In seguito Abrone ebbe un ruolo di spicco nella vita pubblica ateniese:[4] in particolare, ricoprì la stessa carica del padre, quella di amministratore delle finanze dello Stato (in greco antico: ὁ ἐπὶ τῇ διοικήσει?), dal 310/309 a.C. al 307/306 a.C.;[5] nel 306/305 a.C. ricoprì un'altra carica finanziaria, quella di amministratore della cassa per le spese militari (in greco antico: ταμίας τῶν στρατιωτικῶν?, tamìas tôn stratiotikôn).

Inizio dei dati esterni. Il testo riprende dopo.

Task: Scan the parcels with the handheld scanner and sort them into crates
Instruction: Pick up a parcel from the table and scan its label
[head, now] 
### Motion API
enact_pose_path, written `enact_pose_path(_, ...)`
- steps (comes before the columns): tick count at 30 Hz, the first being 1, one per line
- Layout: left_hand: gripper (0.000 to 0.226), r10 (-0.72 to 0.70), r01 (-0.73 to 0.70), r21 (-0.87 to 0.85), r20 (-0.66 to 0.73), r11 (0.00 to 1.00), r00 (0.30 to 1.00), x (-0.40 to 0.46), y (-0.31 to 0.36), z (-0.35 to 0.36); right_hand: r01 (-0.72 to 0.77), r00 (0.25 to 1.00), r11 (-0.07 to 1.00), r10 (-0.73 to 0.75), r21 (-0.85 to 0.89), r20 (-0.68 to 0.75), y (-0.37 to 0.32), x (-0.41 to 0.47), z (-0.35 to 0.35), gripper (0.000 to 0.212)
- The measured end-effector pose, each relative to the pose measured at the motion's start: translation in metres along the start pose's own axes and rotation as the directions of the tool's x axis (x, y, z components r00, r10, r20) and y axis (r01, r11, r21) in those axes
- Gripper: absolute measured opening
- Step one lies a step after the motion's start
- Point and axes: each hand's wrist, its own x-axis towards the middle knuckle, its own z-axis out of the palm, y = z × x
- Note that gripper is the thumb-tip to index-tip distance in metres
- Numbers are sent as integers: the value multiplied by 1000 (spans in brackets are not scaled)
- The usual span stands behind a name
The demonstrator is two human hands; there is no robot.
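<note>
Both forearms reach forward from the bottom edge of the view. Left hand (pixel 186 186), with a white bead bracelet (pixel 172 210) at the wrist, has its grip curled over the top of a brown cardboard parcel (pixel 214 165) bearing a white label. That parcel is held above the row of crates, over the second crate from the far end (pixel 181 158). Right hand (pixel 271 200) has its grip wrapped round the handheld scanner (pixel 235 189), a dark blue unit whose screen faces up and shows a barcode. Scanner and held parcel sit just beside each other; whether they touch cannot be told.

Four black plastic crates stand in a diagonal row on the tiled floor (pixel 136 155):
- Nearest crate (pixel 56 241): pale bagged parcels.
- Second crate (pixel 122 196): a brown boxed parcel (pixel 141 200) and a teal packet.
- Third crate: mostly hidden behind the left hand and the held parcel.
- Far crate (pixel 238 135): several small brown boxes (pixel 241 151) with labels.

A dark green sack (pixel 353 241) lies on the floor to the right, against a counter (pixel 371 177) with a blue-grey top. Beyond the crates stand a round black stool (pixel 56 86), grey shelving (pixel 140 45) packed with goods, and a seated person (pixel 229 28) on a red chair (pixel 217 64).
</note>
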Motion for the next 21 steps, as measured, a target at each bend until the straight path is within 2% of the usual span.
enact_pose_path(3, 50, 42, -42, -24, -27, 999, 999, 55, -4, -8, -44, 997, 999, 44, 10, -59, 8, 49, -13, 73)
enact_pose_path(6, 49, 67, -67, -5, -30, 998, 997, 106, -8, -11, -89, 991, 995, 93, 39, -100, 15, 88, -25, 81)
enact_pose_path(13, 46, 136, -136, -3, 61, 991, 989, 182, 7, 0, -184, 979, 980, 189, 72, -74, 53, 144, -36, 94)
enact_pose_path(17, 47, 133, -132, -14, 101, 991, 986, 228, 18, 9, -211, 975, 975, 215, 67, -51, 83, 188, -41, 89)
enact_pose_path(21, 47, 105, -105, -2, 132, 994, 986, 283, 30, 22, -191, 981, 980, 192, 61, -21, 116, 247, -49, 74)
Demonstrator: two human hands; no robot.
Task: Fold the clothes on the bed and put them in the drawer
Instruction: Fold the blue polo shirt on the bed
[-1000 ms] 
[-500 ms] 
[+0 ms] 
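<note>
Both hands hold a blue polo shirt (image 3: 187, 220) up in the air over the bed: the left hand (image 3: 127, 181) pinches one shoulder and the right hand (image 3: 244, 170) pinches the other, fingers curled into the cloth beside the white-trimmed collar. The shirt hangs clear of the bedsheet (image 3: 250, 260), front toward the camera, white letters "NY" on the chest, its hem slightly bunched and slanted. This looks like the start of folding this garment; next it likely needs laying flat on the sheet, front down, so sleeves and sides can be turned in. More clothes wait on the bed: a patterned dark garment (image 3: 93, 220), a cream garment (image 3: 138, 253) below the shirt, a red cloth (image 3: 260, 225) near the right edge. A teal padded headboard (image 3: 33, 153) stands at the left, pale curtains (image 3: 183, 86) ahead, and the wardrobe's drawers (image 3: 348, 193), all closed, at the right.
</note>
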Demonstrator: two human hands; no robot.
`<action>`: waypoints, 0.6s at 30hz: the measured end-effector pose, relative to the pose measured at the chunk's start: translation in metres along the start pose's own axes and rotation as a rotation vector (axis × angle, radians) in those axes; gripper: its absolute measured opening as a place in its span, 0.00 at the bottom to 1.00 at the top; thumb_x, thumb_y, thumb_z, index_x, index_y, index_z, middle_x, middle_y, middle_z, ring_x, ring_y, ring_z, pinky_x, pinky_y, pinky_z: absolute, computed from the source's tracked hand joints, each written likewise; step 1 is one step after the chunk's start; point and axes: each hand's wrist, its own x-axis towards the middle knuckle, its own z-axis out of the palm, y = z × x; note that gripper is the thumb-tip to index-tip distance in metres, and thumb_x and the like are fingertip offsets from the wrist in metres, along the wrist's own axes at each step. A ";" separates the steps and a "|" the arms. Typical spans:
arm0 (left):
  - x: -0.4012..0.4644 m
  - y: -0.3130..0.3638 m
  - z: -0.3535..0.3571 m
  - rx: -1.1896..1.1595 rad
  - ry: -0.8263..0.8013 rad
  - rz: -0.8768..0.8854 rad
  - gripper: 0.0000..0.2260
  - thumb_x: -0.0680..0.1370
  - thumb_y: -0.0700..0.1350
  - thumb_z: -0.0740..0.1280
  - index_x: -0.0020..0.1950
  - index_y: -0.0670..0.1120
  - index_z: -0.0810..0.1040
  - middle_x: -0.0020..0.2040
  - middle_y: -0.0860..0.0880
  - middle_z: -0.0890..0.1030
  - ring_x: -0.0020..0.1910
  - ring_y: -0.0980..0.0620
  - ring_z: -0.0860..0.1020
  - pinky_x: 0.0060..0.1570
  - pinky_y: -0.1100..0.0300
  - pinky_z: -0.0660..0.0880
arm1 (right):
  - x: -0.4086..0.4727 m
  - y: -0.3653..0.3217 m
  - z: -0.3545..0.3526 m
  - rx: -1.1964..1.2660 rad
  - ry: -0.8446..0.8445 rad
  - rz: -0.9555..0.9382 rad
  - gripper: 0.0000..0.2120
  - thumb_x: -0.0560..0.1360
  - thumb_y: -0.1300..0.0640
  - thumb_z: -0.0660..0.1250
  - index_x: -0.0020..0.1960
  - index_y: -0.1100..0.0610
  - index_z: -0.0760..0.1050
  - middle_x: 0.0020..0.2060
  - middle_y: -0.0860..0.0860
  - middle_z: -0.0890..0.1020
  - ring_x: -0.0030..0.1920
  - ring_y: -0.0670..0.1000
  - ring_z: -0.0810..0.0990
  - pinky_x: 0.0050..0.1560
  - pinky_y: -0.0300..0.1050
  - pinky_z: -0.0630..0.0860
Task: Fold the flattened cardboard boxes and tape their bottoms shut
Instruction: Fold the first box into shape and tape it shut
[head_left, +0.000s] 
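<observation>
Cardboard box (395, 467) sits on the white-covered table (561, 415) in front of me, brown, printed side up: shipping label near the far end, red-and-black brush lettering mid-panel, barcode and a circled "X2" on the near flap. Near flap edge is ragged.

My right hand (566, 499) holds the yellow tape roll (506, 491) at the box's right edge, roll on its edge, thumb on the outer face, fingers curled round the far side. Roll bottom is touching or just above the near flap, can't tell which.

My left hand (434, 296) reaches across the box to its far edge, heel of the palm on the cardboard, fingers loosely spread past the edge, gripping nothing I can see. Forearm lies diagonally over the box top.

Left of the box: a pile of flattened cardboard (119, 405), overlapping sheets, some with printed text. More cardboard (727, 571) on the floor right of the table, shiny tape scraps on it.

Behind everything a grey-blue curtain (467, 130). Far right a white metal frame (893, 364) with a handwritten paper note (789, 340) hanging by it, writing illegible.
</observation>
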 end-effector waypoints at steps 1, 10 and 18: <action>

Abrone commissionò al pittore Ismenia di Calcide dei dipinti, realizzati sulle pareti dell'Eretteo, che raffiguravano tutti gli Eteobutadi che erano stati sacerdoti di Poseidone (questa dignità era ereditaria all'interno del ghenos); Abrone si fece raffigurare nell'atto di passare un tridente al fratello Licofrone, visto che cedette a lui la dignità di sacerdote di Poseidone.[6] Nello stesso posto, presso l'Eretteo, si trovavano delle statue in legno di Abrone, dei suoi fratelli e di suo padre realizzate dai figli di Prassitele, Timarco e Cefisodoto.[6]

Non ebbe figli.[4]

Note[modifica | modifica wikitesto]

Annotazioni
  1. ^ La III lettera del corpus delle lettere di Demostene riguarda i figli di Licurgo; la sua autenticità è discussa.
Fonti
  1. ^ Pseudo-Plutarco, 843 A; 843 E.
  2. ^ a b Pseudo-Plutarco, 842 E.
  3. ^ Iperide, fr. 118 Jensen.
  4. ^ a b Pseudo-Plutarco, 843 A: "πολιτευσάμενος ἐπιφανῶς".
  5. ^ IG II2 463, 36: καὶ ὁ ἐπὶ τεῖ διοικήσει Ἅβρω[ν Λυκ]ούργου Βουτ[ά]δης.
  6. ^ a b Pseudo-Plutarco, 843 E-F.